Dear Chairmen Inhofe and Smith, and Ranking Members Reed and Thornberry:

As you begin the process of reconciling the National Defense Authorization Act (NDAA) for Fiscal Year (FY) 2021 bills passed by the House and Senate, we write to urge you to include the text of the Providing Resources and Organization to Maximize Opportunities for Training and Education in STEM (PROMOTES) Act in the final NDAA. This important provision provides a foundational education in computer science and cybersecurity for Junior Reserve Officer Training Corps (JROTC) cadets, addressing the U.S. technology talent shortage while increasing the diversity of students entering technology career pathways.
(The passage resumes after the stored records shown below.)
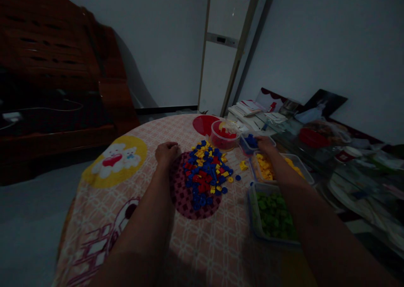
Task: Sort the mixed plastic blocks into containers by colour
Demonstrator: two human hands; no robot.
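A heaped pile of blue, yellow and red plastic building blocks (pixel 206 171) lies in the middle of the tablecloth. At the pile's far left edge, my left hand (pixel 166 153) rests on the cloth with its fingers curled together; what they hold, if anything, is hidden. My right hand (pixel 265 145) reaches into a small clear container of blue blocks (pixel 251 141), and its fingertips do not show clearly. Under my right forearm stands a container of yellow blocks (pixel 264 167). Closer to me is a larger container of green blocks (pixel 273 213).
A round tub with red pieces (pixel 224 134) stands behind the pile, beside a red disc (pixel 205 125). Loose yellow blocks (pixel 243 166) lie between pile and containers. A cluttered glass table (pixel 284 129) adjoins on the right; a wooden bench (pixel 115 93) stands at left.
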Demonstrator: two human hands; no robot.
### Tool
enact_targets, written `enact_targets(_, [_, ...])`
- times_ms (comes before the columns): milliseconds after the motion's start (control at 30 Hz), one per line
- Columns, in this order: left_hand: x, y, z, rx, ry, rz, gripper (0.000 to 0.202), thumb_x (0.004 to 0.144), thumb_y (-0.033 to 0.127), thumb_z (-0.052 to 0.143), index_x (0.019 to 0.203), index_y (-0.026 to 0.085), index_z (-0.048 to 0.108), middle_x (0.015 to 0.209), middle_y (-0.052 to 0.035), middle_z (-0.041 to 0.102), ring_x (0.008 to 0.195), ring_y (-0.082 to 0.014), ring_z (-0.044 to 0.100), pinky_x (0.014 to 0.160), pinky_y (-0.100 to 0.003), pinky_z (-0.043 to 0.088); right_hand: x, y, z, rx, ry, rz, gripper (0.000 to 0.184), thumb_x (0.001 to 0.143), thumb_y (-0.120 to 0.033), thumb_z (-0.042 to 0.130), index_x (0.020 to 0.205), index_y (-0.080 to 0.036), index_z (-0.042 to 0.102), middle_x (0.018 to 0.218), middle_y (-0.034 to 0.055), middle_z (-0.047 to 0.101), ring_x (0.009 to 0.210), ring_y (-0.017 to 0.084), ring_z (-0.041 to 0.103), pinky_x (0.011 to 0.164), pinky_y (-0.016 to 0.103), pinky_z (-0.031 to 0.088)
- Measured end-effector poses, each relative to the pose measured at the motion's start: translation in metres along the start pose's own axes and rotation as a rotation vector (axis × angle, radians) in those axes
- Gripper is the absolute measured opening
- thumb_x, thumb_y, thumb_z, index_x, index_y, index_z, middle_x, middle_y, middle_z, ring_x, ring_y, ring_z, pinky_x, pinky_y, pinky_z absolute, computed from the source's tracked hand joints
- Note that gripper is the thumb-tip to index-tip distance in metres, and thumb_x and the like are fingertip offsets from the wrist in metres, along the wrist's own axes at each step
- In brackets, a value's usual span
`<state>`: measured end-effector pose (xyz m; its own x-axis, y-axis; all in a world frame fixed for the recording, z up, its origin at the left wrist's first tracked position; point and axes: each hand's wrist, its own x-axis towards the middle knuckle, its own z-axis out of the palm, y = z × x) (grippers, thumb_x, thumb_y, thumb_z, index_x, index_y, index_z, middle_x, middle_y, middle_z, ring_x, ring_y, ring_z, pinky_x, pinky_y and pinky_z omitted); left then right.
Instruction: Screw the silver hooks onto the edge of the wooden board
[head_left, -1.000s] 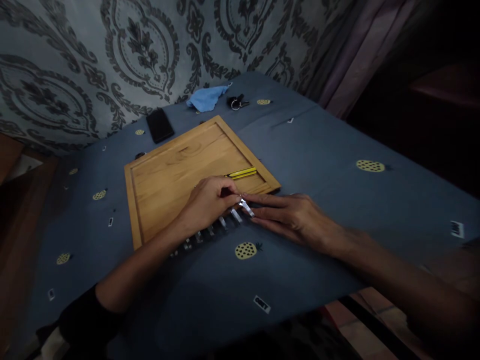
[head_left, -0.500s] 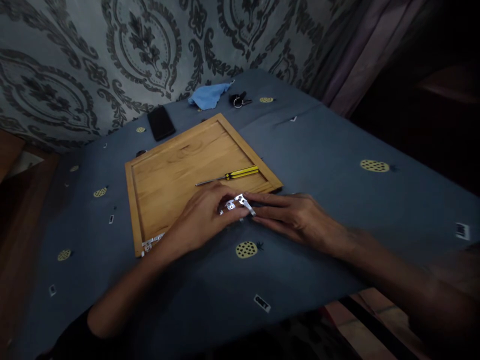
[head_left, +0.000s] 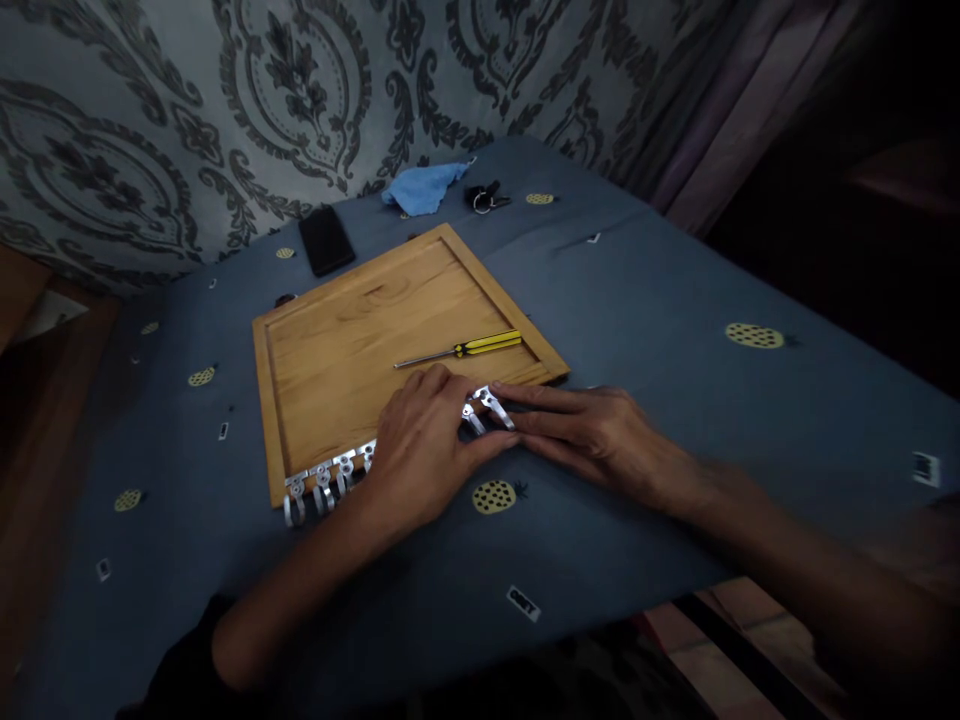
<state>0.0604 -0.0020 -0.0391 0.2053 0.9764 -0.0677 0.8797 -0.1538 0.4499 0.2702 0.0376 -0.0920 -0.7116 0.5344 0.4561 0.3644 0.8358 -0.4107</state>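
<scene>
A shiny metal hook rack, a strip with several curved hooks, lies along the near edge of the framed wooden board. Its middle is hidden under my left hand, which is closed over the strip with the thumb reaching right along its front. The fingers of my right hand pinch the right end of the rack by the board's near right corner. On the board, just beyond my hands, rests a screwdriver with a yellow and black handle, its tip pointing left.
A dark blue cloth with pineapple prints covers the surface. Behind the board are a black phone, a light blue cloth and a bunch of keys. A patterned curtain hangs at the back.
The left part of the hook rack now shows more fully along the board's near edge. My left thumb has moved right, toward my right fingers. The screwdriver rests in the same place on the board.
</scene>
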Motion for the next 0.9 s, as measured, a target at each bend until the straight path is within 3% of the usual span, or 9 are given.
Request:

The United States in general, as well as the U.S. military and the industrial partners that support our country’s national security, struggle to find and produce sufficient numbers of Americans trained to succeed in computer science and cybersecurity careers, and emerging fields such as artificial intelligence, machine learning, and data science. JROTC can help to overcome some of these systemic shortages by providing education and opportunities for this public service-oriented, highly diverse population of young Americans who very often demonstrate a penchant for computer science and related subjects. JROTC is one of the oldest youth programs in the US, operating over 100 years and now collaborating with more than 3,400 high schools and serving more than 500,000 cadets. Each of the military services offer a JROTC program of instruction. The curriculum emphasizes citizenship, character development, leadership development, and community service.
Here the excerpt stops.